## ASSIGNED TASK
Give back exactly the lines of the material below that start at the line containing "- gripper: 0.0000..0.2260" and end at the line containing "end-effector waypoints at", and no others.

********************

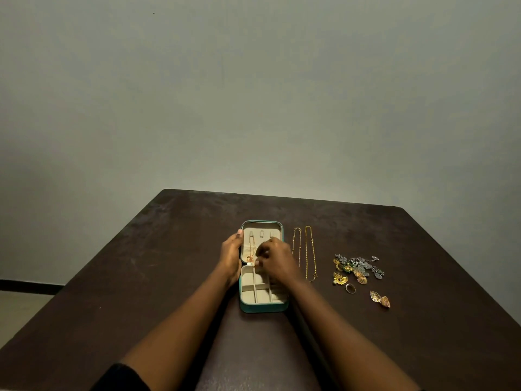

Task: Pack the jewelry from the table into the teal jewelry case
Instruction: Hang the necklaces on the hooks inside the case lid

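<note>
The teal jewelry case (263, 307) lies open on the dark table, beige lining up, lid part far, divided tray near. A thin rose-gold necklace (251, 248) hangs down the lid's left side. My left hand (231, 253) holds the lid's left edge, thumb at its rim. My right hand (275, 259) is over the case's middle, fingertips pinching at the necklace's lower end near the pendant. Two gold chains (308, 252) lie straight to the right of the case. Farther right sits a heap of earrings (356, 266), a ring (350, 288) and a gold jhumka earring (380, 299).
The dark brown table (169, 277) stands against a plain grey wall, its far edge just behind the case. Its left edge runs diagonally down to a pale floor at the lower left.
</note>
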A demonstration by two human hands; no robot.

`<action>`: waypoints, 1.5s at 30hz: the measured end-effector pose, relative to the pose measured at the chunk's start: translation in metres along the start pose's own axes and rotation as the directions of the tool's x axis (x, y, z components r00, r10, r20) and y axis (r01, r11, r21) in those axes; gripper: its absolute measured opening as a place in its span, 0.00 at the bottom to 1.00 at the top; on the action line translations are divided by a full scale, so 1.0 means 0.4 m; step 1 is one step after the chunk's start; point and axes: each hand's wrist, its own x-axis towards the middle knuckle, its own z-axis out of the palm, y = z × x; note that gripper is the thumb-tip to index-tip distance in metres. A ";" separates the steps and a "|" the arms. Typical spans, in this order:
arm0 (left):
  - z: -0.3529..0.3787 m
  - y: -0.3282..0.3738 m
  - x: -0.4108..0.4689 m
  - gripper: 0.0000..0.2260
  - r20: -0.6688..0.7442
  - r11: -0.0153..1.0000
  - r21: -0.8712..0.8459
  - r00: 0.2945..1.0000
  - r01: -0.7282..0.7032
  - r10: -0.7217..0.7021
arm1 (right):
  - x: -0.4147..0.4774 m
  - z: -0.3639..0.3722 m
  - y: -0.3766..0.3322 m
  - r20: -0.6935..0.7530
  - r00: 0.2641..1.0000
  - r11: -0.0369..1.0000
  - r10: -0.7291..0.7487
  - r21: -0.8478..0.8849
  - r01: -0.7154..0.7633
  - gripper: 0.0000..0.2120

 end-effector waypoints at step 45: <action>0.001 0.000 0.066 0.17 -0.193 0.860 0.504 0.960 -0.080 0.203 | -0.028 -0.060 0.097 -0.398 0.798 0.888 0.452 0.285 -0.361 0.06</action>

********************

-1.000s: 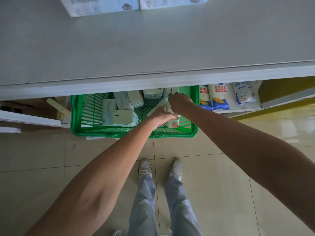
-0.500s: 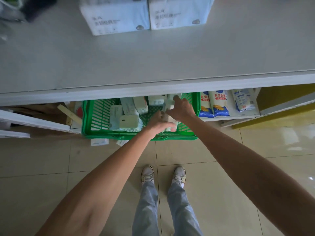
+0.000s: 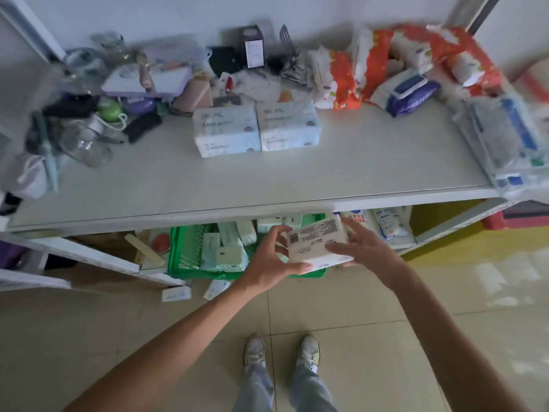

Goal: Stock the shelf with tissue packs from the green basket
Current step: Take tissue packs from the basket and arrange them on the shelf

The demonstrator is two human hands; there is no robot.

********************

## REPLY TO THE TASK
  - gripper: 0.0000..0.2260
  - r20: -0.6688..0.7442
  - r11: -0.0153..1.0000
  - r21: -0.8712..0.8459
  - r00: 0.2945..1.0000
  - r01: -0.7282..0.7032
  - r10: -0.7217..0.7021
arm1 (right):
  - x: -0.4147..0.4774 m
  - z: -0.3639..0.3722 m
  - y: -0.3766..0.3322 m
  - r20: -0.6935..0.7530
  - r00: 0.2641..1.0000
  - r11: -0.0369..1.0000
  - r10: -0.7291..0.7487
  - r21: -0.8478..0.8849
  - r01: -0.7154..0.7633
  - gripper: 0.0000..0.2120

 end-effector waypoints at step 45: <action>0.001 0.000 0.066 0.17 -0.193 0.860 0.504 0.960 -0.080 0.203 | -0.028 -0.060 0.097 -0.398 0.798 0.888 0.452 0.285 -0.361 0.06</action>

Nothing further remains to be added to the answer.